Chief Minister Nitish Kumar on Tuesday attributed his sudden exit from the opposition alliance to Congress president Rahul Gandhi's "inability" to take a stand on corruption charges against his former deputy and Rashtriya Janata Dal (RJD) leader Tejashwi Yadav.
Nitish Kumar, who also heads the Janata Dal (United), claimed that his party was instrumental in the Congress getting 40 seats to contest in the 2015 assembly polls.
The chief minister said he had felt let down by Mr Gandhi, then the party's vice-president, when he "did not come up with even a statement that could have made me have second thoughts (about leaving the alliance)".
Nitish Kumar had quit the alliance, comprising the JD(U), the RJD and the Congress, in July 2017 after the CBI lodged an FIR against Tejashwi Yadav on corruption charges and the strife that followed between him and the RJD.
"It has been always my line that there will be no compromise on crime, corruption and communalism. Their (RJD's) style of functioning was such that it was becoming increasingly difficult for me to work. There was interference at all levels. Their people would telephone police stations with their own decrees," Nitish Kumar claimed.
He was speaking at an event here organised by a private news channel.
"Rahul Gandhi had famously tore that ordinance. It was the JD(U) which insisted that it (Congress) be given 40 seats and they ended up winning 28. The RJD, despite its old association with it, was never ready to give it that much weightage," Nitish Kumar said.
In 2003, Mr Gandhi had torn an ordinance brought by the Manmohan Singh government with a provision to protect convicted politicians against disqualification.
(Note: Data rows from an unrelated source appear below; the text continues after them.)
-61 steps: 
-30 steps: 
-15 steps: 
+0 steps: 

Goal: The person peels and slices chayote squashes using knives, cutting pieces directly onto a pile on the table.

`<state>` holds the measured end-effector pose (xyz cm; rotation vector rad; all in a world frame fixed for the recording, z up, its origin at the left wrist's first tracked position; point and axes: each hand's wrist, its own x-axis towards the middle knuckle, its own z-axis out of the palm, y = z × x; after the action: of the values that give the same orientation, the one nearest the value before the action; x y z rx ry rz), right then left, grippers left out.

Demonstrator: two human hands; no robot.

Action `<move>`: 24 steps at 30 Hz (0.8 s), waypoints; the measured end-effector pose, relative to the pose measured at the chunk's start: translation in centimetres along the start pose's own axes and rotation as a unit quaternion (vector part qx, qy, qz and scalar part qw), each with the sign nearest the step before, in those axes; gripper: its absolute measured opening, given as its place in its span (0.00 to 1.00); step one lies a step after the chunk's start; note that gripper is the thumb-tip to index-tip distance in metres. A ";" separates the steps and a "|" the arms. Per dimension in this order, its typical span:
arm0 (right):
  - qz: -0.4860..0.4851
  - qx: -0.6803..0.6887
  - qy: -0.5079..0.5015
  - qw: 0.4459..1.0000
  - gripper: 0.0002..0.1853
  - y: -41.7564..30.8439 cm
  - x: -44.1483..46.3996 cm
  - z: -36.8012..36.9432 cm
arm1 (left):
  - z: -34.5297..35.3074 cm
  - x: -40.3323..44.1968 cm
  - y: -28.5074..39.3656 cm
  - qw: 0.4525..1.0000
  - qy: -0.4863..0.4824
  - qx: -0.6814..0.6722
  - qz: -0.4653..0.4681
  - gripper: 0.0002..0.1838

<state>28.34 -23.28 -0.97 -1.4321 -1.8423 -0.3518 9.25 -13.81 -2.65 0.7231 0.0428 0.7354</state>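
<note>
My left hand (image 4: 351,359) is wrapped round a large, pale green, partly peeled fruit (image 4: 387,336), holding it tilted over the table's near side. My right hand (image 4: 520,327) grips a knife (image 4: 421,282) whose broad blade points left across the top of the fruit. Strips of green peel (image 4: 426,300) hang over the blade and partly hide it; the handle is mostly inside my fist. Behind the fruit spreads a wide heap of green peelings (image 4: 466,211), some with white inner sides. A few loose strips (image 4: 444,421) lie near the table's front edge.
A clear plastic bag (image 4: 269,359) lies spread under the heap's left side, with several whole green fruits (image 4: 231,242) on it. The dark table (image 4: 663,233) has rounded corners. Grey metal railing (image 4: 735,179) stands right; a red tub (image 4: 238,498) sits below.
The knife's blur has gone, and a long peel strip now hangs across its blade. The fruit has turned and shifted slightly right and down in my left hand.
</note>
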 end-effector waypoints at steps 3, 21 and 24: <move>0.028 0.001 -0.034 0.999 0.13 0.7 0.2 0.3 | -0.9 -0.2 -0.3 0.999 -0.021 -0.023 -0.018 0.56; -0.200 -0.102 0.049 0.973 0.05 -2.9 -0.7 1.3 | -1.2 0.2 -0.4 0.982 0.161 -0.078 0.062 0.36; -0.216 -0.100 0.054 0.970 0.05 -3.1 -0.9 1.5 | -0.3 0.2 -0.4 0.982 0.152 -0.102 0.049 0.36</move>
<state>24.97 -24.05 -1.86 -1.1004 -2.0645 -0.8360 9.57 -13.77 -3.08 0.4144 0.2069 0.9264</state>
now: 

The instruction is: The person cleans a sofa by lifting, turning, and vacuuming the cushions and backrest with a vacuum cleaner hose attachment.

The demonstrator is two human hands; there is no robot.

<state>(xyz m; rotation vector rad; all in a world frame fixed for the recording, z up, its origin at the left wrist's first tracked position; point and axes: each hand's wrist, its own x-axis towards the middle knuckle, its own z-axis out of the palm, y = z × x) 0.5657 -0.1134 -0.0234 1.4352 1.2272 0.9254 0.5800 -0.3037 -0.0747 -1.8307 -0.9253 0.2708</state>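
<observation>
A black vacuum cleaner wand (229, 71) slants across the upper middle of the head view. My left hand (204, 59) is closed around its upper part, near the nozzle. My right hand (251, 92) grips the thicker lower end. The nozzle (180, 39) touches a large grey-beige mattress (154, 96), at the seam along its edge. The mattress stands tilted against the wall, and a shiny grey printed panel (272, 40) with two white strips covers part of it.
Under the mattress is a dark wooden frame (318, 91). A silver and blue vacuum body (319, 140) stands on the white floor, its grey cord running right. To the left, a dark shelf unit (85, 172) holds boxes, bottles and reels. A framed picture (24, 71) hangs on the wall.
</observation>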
Stating that he resigned as he had no other choice, Nitish Kumar said his resignation was immediately followed by an offer of support from the BJP. "So I took the decision (to join hands with the BJP) in the interests of Bihar," he said.
"We have our differences on issues like Ayodhya, Article 370 and Uniform Civil Code since the 1990s. My association with the BJP predates the National Democratic Alliance's (NDA) formation in 1999. But we have always worked amicably. Even now, we are getting full cooperation from the Narendra Modi government," he said.
Nitish Kumar had snapped ties with the BJP in 2013 following differences over projection of Narendra Modi, the then Gujarat chief minister, as the prime ministerial candidate.
On a query about the Rashtriya Swayamsevak Sangh, he said, "I may not agree with their thoughts but I cannot help admiring their consistency and commitment towards organisation building, something those adhering to our socialist ideology never excelled at."
Recalling the stupendous performances by the JD(U)-BJP combine in 2009 Lok Sabha polls and the assembly elections a year later, Nitish Kumar said, "Now we have an important leader like Ram Vilas Paswan with us. So there is no reason why we should not do even better in the upcoming Lok Sabha polls."
On the opposition ''mahagathbandhan'' (grand alliance), which comprises the RJD, the Congress, the Rashtriya Lok Samata Party (RLSP), the Hindustani Awam Morcha (HAM) and some smaller parties, he said, "Even the term mahagathbandhan that they keep flaunting was given by me. After the exit of JD(U), it is just a gathbandhan (alliance)".
"The opposition in Bihar is in panic. So it keeps adding more allies to its flock," Nitish Kumar remarked dismissively when asked about many parties, including former NDA allies like RLSP and HAM, gravitating towards the alliance.
On the RJD's opposition to the quota for upper castes, Nitish Kumar, whose party voted in favour of the bill in Parliament, said social changes have led to a sizeable growth in the number of poor among the unreserved category.
"When they are being helped without infringing on the rights of SCs, STs and OBCs, there should be no complaints," he said.
He also asserted that the NDA will face no major problems in the Lok Sabha polls, saying in states like Madhya Pradesh and Rajasthan, the margin of defeat was small.
"Moreover, people have vented their ire against the governments that ruled the respective states for long. Now there is nothing that voters are going to hold against the NDA," Nitish Kumar said.